You’ll realize that not all guys are your ex. Dating can help us tangibly understand that guys have their own diverse passions, pasts, Myers-Briggs combos, and power animals. Just because one partnership ends (and perhaps that was for the best?) doesn’t imply other fulfilling romantic connections aren’t possible. I have met solid men who are trying to create genuine long-term relationships and have felt their own share of heartaches. Understanding what we have in common can also help shift the ‘us versus them’ mentality that keeps us walled up. Of course, if every date appears to be an exact replica of our ex then there’s always an opportunity to dig deeper because ultimately we’re the common denominator.

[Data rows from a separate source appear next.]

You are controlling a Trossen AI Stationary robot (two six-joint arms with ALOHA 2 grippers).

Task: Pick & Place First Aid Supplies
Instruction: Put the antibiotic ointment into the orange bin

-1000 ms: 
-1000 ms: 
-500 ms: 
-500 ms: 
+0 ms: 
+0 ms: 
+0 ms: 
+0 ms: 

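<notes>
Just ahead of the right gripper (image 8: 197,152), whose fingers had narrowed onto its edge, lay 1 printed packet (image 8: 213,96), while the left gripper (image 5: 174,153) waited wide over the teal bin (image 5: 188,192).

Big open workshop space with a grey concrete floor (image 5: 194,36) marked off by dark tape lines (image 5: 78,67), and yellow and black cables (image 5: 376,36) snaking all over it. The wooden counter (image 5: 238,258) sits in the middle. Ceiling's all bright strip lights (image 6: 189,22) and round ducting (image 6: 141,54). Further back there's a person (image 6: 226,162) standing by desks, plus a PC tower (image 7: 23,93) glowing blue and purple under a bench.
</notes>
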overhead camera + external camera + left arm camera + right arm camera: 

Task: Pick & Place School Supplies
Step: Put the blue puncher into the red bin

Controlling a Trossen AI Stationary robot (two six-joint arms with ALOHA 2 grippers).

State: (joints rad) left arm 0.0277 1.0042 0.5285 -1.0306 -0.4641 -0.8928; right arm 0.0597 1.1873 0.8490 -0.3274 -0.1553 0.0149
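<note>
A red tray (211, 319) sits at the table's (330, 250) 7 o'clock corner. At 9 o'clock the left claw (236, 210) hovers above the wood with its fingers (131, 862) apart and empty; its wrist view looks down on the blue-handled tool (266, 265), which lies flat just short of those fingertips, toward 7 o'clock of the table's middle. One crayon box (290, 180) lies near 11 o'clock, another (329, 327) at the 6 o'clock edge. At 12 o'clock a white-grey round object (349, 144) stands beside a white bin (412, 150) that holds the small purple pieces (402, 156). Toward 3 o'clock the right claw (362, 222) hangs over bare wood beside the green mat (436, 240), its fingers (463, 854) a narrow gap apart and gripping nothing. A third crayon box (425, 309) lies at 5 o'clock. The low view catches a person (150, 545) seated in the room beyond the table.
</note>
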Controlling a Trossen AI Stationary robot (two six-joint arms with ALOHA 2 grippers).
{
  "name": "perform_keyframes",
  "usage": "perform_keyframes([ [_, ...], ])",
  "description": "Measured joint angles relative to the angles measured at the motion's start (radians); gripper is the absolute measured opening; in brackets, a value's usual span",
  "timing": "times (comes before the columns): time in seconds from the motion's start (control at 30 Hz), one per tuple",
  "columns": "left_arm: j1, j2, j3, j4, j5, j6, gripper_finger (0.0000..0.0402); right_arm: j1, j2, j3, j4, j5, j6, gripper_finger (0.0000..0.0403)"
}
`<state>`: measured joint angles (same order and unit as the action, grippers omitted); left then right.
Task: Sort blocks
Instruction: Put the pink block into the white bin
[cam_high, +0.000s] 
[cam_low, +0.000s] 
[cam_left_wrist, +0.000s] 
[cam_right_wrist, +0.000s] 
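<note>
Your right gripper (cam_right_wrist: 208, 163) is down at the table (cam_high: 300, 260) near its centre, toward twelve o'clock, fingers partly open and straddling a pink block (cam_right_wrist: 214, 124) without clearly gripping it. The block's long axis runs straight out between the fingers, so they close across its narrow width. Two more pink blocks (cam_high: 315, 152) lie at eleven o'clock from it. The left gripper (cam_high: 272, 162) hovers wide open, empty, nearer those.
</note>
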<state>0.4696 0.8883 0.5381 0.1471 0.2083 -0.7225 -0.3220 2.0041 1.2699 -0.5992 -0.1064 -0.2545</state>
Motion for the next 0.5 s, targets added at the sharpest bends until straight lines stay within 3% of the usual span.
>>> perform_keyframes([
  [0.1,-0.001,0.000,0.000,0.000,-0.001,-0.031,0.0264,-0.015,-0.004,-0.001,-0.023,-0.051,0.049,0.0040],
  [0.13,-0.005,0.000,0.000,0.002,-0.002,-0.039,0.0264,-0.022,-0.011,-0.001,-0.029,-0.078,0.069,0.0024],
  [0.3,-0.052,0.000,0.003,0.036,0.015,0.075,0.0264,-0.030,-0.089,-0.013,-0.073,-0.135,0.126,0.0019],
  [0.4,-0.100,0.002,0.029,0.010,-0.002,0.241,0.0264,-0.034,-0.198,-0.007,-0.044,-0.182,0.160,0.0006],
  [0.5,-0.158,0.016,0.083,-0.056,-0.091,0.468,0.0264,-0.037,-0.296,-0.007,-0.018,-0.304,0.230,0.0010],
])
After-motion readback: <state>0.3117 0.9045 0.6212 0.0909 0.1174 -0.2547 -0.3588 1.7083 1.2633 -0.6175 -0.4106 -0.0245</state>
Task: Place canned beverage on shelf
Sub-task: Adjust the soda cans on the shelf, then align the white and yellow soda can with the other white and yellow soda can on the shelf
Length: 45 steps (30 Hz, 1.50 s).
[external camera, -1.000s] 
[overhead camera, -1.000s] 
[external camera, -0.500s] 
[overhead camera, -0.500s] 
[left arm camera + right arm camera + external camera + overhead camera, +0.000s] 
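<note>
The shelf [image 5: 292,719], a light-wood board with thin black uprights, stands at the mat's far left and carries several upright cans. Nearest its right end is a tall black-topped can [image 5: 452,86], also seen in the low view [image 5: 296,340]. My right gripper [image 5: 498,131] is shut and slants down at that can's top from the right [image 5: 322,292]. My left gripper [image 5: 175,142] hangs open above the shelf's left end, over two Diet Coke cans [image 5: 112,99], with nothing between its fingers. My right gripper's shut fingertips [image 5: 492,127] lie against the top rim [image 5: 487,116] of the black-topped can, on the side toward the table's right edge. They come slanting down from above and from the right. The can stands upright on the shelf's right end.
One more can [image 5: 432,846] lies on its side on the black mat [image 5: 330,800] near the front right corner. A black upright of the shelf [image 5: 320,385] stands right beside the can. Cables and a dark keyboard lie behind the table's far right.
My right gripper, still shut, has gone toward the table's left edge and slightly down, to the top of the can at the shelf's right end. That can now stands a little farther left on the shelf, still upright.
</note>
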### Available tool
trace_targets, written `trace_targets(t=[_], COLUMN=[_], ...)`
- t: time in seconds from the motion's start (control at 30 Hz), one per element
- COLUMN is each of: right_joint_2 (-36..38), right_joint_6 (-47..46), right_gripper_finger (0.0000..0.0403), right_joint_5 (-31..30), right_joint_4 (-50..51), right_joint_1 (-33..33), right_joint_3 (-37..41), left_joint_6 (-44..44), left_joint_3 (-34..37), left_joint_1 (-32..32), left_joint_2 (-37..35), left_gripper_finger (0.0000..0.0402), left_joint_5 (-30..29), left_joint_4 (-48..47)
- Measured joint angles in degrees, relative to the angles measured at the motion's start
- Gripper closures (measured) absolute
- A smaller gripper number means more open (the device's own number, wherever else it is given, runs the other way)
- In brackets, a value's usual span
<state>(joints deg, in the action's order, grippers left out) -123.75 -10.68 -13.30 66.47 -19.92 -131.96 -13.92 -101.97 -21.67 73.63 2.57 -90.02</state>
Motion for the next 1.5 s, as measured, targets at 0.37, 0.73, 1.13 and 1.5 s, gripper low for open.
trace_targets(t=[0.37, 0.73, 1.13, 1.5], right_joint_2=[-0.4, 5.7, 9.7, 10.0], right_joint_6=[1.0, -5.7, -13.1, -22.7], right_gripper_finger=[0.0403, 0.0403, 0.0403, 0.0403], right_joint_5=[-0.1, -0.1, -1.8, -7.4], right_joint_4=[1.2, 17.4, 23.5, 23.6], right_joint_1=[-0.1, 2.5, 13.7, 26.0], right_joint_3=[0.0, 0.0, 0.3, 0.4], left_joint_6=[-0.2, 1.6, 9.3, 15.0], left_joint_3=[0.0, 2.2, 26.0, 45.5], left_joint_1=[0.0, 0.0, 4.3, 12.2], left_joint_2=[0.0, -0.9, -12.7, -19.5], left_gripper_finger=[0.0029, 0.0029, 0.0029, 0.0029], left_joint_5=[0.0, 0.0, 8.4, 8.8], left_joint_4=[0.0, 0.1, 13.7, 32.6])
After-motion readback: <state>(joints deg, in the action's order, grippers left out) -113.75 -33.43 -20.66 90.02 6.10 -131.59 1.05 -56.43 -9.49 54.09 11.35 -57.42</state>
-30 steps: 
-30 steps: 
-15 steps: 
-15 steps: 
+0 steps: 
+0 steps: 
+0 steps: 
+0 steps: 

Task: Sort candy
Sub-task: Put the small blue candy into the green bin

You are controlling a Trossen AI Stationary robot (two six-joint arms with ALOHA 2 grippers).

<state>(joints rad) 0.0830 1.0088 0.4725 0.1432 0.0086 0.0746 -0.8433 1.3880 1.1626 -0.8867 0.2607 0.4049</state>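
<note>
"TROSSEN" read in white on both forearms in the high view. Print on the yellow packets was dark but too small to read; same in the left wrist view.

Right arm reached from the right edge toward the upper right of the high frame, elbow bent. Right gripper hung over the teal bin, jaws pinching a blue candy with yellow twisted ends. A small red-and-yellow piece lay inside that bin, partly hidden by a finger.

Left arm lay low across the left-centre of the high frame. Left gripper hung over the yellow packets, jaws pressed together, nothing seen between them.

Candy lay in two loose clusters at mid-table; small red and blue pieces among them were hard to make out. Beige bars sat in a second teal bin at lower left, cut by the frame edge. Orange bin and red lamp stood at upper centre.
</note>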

It’s fun to flirt. We’re wired to want connection and a playful smile can have a positive ripple effect on our health when it releases those feel good neurotransmitters. Dating provides us with the opportunity to build our confidence with giving and receiving that playful energy. It’s not about manipulation or getting the upper-hand but getting out of our head while helping to put someone else at ease. I’ll attest that I can be a bit shy when it comes to receiving a flirtatious look but I’m learning to be more present and available. It’s all a work in progress.
Online dating can work. I have friends who have fallen in love as a result of swiping. It’s not for everyone but I personally like the convenience and ease of dating apps. The hardest part is putting that first pic and profile out there but rest assured you’re definitely in good company. Online dating is way past taboo with close to 50 million people in the U.S having been on some dating site. Obviously, we all need to be discerning and consider safety, but so far I’m glad I’ve experimented with swiping right. I enjoy talking and meeting new people period, so as long as he’s respectful it’s never a wash. Of course online dating can get tiring but no method of dating is a guaranteed homerun. You never know unless you try!
Moving past the fear of rejection. We all want to feel accepted and have a sense of belonging. After a breakup the risk of opening our heart may seem way too risky and we can tell ourselves that we’re better off alone. But that just keeps us stuck in old stories. Instead the fear of rejection can actually be a window to work on those hurt feelings, they’re not meant to be ignored or pushed aside. I still catch myself looking for external validation when it comes to dating and that fear of not having my feelings reciprocated creeps in with a tightening of my chest and a really loud inner critic. Getting honest with myself is the first step and talking about the uncomfortable feelings with a trusted tribe is key. When it comes to first dates, it also helps to hold the perspective not to take ourselves too seriously - test the waters and meet someone for a drink without expectations. If mutual attraction is lacking that doesn’t automatically imply either person is inadequate. We’re not all meant to be energetic matches to one another and that’s the reason dating exists.
In the end, past relationships don’t define our future and ex’s don't hold power over what’s possible in our romantic life. Dating gives us the chance to build a romantic connection, foster a friendship, and offers the opportunity to get to know ourselves better. Plus who doesn’t like a good smooch? No doubt there are countless other heartfelt encouraging tips for dating after a breakup, so please feel free to comment and share your wisdom!